- _What is needed_:
What are the lines, word for word, from the line with "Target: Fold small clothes" up to and including the line with "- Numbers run" in the records below? Omit the pictures.

[[ Provided material, beginning ]]

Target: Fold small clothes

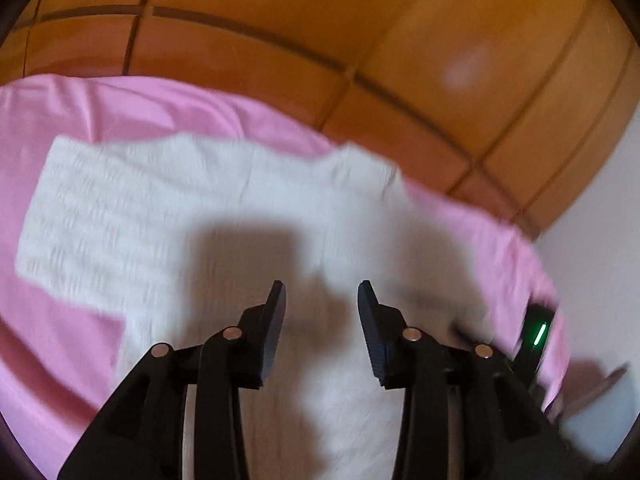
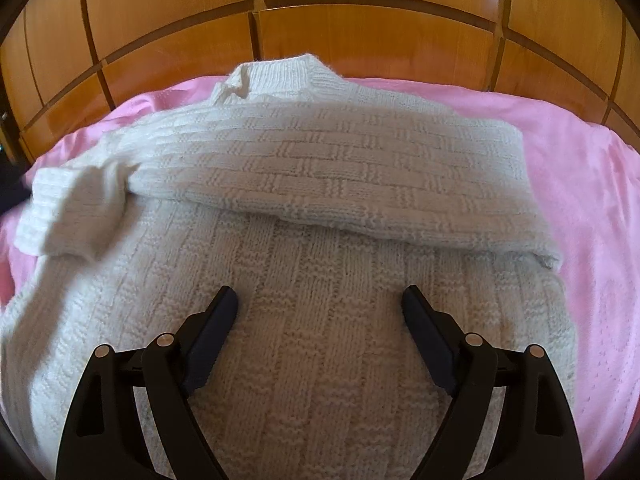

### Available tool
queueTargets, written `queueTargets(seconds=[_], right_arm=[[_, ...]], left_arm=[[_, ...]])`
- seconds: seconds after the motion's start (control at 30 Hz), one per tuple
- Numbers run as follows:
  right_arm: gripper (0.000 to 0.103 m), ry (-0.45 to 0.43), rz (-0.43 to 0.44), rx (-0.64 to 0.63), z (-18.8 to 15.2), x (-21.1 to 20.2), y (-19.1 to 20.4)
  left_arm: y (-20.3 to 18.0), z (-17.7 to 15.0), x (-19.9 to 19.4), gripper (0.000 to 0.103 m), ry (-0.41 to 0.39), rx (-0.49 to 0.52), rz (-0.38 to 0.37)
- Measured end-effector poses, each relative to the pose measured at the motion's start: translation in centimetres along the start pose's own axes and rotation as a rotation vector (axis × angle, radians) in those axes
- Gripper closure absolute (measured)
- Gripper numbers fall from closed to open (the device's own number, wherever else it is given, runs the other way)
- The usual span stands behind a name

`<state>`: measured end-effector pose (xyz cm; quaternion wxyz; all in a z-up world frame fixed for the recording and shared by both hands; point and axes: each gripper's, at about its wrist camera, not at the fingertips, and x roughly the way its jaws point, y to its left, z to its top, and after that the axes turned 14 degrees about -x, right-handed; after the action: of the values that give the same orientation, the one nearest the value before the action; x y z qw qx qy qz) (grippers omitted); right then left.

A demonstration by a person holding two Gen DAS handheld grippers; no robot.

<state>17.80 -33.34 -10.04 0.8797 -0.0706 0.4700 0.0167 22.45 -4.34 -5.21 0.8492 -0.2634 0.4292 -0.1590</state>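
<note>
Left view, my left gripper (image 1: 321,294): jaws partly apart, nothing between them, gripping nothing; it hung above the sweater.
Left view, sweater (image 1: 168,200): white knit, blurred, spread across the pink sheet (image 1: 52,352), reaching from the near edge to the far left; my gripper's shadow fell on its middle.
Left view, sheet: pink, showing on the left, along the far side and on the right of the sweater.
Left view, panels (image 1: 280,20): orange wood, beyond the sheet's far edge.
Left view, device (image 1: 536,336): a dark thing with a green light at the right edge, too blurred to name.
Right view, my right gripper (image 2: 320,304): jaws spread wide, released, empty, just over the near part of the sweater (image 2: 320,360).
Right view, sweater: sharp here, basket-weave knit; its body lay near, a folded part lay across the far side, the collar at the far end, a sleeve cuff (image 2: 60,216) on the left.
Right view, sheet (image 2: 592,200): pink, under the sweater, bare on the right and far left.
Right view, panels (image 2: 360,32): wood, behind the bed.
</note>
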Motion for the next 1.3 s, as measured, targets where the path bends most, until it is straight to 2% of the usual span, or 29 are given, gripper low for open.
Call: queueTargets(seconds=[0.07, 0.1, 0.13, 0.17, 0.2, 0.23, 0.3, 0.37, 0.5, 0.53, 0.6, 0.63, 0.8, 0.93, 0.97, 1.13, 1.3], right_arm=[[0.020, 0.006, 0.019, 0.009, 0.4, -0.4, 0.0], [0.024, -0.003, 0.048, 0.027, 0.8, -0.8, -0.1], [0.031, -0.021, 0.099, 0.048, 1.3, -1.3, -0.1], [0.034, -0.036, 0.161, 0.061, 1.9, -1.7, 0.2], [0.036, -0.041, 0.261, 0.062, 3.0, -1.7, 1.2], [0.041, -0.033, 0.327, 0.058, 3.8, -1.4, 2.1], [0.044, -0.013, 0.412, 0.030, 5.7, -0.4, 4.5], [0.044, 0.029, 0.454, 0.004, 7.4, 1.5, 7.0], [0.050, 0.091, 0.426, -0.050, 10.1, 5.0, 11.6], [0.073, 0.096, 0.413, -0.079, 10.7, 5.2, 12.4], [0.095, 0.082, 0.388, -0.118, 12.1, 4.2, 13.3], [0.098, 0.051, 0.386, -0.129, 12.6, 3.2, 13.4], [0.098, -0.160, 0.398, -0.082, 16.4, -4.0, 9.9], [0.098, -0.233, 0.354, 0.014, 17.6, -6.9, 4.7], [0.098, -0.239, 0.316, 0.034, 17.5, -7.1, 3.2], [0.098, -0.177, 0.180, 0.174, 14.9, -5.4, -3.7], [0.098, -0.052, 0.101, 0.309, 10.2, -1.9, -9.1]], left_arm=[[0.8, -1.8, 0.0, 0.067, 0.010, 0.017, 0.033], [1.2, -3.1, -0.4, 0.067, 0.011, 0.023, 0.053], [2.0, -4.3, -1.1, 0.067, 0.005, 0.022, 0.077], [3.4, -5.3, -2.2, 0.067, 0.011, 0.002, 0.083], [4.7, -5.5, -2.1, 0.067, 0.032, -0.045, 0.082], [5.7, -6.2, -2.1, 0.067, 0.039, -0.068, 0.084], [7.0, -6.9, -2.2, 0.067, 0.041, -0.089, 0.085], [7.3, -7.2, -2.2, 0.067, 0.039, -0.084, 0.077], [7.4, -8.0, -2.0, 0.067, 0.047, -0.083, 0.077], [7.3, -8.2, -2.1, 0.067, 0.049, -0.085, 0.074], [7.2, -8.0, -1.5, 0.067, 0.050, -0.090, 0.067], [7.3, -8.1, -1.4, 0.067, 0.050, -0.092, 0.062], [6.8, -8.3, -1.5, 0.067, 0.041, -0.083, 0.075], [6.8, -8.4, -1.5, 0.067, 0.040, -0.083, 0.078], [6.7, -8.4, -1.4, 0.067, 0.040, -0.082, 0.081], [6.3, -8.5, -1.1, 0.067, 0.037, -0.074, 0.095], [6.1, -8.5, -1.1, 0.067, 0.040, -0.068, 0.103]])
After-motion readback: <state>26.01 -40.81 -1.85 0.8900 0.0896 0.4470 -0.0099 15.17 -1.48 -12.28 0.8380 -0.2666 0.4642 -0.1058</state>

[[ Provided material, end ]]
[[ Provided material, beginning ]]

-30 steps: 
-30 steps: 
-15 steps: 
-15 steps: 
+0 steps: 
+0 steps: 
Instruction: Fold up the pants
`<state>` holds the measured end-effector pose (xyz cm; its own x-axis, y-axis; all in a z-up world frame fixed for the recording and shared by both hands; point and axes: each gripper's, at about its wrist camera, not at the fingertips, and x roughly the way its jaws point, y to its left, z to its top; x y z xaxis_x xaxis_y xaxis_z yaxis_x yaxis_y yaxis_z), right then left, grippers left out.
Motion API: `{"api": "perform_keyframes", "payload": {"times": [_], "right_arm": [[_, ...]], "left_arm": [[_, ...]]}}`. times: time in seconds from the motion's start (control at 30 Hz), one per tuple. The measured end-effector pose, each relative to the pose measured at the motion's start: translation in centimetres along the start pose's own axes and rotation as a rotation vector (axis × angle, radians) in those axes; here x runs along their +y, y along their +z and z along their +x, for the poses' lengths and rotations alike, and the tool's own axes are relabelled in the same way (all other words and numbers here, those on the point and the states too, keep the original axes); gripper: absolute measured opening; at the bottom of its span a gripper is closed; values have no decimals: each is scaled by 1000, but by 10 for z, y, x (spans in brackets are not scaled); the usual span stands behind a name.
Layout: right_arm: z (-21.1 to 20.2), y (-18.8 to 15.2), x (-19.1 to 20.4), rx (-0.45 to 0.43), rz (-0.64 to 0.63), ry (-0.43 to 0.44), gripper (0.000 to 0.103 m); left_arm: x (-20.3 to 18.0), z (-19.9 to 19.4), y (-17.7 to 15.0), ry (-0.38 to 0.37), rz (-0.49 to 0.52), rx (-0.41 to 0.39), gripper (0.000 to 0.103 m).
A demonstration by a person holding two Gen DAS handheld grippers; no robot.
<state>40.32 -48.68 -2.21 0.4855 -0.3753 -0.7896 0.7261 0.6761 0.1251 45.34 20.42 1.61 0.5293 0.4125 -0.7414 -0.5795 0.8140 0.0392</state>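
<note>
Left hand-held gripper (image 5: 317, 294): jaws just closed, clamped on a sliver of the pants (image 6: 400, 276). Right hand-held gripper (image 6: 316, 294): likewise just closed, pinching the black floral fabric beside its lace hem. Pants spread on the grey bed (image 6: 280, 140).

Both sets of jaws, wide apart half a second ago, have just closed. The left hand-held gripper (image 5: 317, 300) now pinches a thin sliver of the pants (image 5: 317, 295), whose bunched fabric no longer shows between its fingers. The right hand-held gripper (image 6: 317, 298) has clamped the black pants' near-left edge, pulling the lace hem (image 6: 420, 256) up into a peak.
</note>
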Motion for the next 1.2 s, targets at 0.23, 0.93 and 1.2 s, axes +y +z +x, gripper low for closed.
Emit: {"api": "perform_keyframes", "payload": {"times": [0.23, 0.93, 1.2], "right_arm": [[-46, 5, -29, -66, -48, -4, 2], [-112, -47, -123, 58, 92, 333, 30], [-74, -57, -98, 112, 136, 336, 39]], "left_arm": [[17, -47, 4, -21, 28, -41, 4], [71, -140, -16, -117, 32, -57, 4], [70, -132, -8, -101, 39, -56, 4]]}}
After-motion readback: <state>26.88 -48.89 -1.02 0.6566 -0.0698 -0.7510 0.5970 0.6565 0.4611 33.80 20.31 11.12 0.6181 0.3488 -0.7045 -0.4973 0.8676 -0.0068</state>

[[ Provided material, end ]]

- _Answer to this problem_:
Target: Fold small clothes


### Available tool
queueTargets, written `queueTargets(seconds=[_], right_arm=[[_, ...]], left_arm=[[_, ...]])`
- seconds: seconds after the motion's start (control at 30 Hz), one per tuple
- Numbers run as follows:

Work on the answer has been completed.